What is required |
Down to the last line, restate the records word for word, but not the pictures.
___
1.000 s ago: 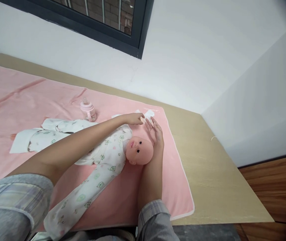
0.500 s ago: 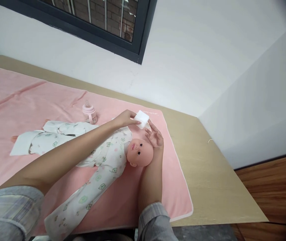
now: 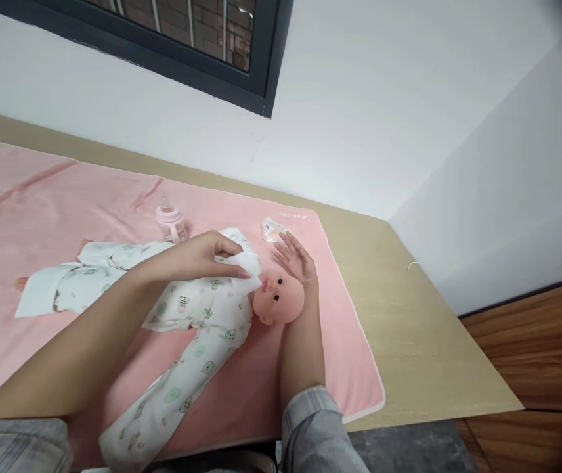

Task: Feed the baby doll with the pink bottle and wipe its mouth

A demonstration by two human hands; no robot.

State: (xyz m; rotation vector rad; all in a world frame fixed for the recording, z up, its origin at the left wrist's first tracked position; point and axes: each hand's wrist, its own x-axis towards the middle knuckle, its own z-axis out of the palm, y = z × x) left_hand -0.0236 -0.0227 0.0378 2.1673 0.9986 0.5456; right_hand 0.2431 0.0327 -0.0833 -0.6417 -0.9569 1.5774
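Observation:
My left hand point(image 3: 199, 255) pinches a white wipe point(image 3: 249, 264) between thumb and fingers. The wipe hangs over the doll's upper chest, one corner at its mouth; whether it presses there I cannot tell. The baby doll point(image 3: 285, 301) lies on its back in white printed clothes point(image 3: 222, 322), head to the right, one long sleeve stretched toward me. Beyond the doll's head, my right hand point(image 3: 299, 257) is palm up with fingers spread, the forearm running beside and partly under the head. A small white and orange packet point(image 3: 272, 230) lies just past the right fingertips.
A pink blanket point(image 3: 330, 355) covers much of the wooden table point(image 3: 423, 348). The pink-handled baby bottle point(image 3: 170, 220) stands behind the doll's legs. White walls and a dark window frame point(image 3: 261, 92) border the far side.
My left hand has moved left and nearer with the wipe, from above the packet to the doll's mouth. The packet shows now. My right hand stays behind the head.

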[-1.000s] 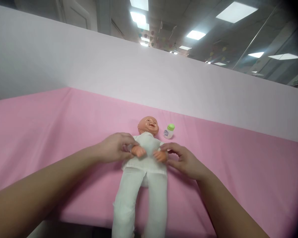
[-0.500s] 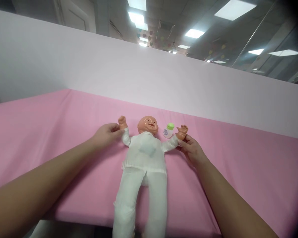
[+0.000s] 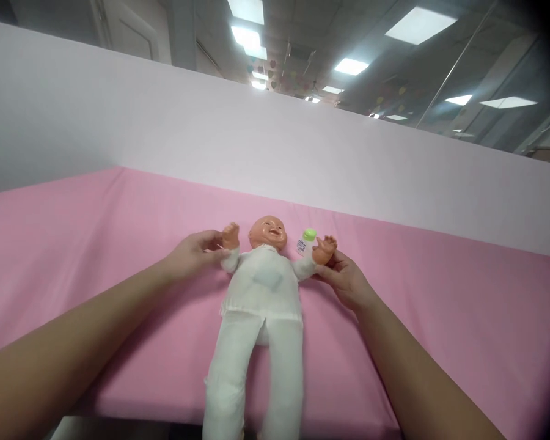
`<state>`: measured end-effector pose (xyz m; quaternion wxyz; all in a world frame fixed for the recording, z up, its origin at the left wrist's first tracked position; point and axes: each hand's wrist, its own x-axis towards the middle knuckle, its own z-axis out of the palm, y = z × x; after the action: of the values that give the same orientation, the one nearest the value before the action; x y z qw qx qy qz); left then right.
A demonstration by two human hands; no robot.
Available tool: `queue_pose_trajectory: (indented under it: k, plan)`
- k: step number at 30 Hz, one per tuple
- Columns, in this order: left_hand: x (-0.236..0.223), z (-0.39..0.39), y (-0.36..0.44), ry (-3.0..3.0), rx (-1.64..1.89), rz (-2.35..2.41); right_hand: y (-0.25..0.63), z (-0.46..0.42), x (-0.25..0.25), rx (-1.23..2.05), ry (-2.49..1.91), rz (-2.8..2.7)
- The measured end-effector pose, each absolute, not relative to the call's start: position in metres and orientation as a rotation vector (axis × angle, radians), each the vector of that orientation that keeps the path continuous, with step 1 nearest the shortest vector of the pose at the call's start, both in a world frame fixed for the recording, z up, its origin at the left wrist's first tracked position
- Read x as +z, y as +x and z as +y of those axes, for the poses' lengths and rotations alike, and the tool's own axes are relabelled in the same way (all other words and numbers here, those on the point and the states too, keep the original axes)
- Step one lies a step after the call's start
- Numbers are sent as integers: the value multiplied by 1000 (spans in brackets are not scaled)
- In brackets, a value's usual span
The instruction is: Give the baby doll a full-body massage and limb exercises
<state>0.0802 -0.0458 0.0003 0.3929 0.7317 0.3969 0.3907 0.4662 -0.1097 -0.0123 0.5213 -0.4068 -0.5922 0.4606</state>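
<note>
A baby doll (image 3: 261, 293) in white clothes lies on its back on the pink sheet (image 3: 96, 244), head away from me, legs hanging over the near edge. My left hand (image 3: 192, 253) grips the doll's wrist on the left side, holding that arm up beside the head. My right hand (image 3: 343, 278) grips the doll's other wrist, with that arm spread out to the right. A small white bottle with a green cap (image 3: 305, 241) stands just right of the doll's head, close to the raised doll hand.
A pale pink partition wall (image 3: 302, 153) runs along the far side of the sheet. Ceiling lights and a glass wall show above it. The sheet's near edge (image 3: 165, 421) drops off below the doll's legs.
One second ago both doll hands were held together over its chest. My hands then spread the doll's arms out and up beside its head; now they sit slightly closer in.
</note>
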Motion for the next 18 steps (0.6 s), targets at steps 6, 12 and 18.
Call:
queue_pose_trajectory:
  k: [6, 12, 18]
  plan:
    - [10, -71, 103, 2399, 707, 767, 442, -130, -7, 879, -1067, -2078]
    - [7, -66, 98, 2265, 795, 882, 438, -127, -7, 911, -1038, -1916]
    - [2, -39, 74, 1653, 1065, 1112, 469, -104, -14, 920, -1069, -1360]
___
Task answer |
1.000 s ago: 
0.500 s ago: 
now: 

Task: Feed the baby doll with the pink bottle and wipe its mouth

A demonstration by two human hands; no robot.

State: (xyz m; rotation vector rad; all in a world frame fixed for the recording, z up, its origin at the left wrist's first tracked position; point and axes: each hand's wrist, its own x-axis towards the middle knuckle, its own z-axis out of the palm, y = z × x) left_hand -0.0236 -0.0227 0.0378 2.1673 0.9986 0.5456; right_hand 0.2431 0.0327 -0.0833 -0.6417 -0.9569 1.5774
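Observation:
My left hand point(image 3: 199, 255) pinches a white wipe point(image 3: 249, 264) between thumb and fingers. The wipe hangs over the doll's upper chest, one corner at its mouth; whether it presses there I cannot tell. The baby doll point(image 3: 285, 301) lies on its back in white printed clothes point(image 3: 222, 322), head to the right, one long sleeve stretched toward me. Beyond the doll's head, my right hand point(image 3: 299, 257) is palm up with fingers spread, the forearm running beside and partly under the head. A small white and orange packet point(image 3: 272, 230) lies just past the right fingertips.
A pink blanket point(image 3: 330, 355) covers much of the wooden table point(image 3: 423, 348). The pink-handled baby bottle point(image 3: 170, 220) stands behind the doll's legs. White walls and a dark window frame point(image 3: 261, 92) border the far side.
My left hand has moved left and nearer with the wipe, from above the packet to the doll's mouth. The packet shows now. My right hand stays behind the head.
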
[-1.000s] 
[-0.500s] 
[+0.000s] 
`<state>`: measured end-effector pose (xyz m; quaternion wxyz; all in a world frame fixed for the recording, z up, its origin at the left wrist's first tracked position; point and axes: each hand's wrist, its own x-axis towards the middle knuckle, its own z-axis out of the palm, y = z × x; after the action: of the values that give the same orientation, the one nearest the value before the action; x y z qw qx qy qz); left then right.
A demonstration by two human hands; no robot.
Available tool: `queue_pose_trajectory: (indented under it: k, plan)`
- k: step number at 30 Hz, one per tuple
- Columns, in this order: left_hand: x (-0.236..0.223), z (-0.39..0.39), y (-0.36..0.44), ry (-3.0..3.0), rx (-1.64..1.89), rz (-2.35..2.41); right_hand: y (-0.25..0.63), z (-0.46..0.42), x (-0.25..0.25), rx (-1.23..2.05), ry (-2.49..1.91), rz (-2.8..2.7)
- The measured end-effector pose, each absolute, not relative to the call's start: position in metres and orientation as a rotation vector (axis × angle, radians), each the vector of that orientation that keeps the path continuous, with step 1 nearest the shortest vector of the pose at the call's start, both in a world frame fixed for the recording, z up, its origin at the left wrist's first tracked position
- Read x as +z, y as +x and z as +y of those axes, for the poses' lengths and rotations alike, and the tool's own axes are relabelled in the same way (all other words and numbers here, those on the point and the states too, keep the original axes)
- Step one lies a step after the call's start
- Numbers are sent as integers: the value multiplied by 1000 (spans in brackets are not scaled)
- In brackets, a value's usual span
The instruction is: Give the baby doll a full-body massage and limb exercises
<state>0.0802 -0.0458 0.0003 0.3929 0.7317 0.3969 0.3907 0.4662 -0.1097 -0.0123 0.5213 -0.4068 -0.5922 0.4606</state>
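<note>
A baby doll (image 3: 261, 293) in white clothes lies on its back on the pink sheet (image 3: 96, 244), head away from me, legs hanging over the near edge. My left hand (image 3: 192, 253) grips the doll's wrist on the left side, holding that arm up beside the head. My right hand (image 3: 343, 278) grips the doll's other wrist, with that arm spread out to the right. A small white bottle with a green cap (image 3: 305, 241) stands just right of the doll's head, close to the raised doll hand.
A pale pink partition wall (image 3: 302, 153) runs along the far side of the sheet. Ceiling lights and a glass wall show above it. The sheet's near edge (image 3: 165, 421) drops off below the doll's legs.
One second ago both doll hands were held together over its chest. My hands then spread the doll's arms out and up beside its head; now they sit slightly closer in.
</note>
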Motion for the next 18 steps (0.6 s), targets at steps 6, 12 and 18.
Call:
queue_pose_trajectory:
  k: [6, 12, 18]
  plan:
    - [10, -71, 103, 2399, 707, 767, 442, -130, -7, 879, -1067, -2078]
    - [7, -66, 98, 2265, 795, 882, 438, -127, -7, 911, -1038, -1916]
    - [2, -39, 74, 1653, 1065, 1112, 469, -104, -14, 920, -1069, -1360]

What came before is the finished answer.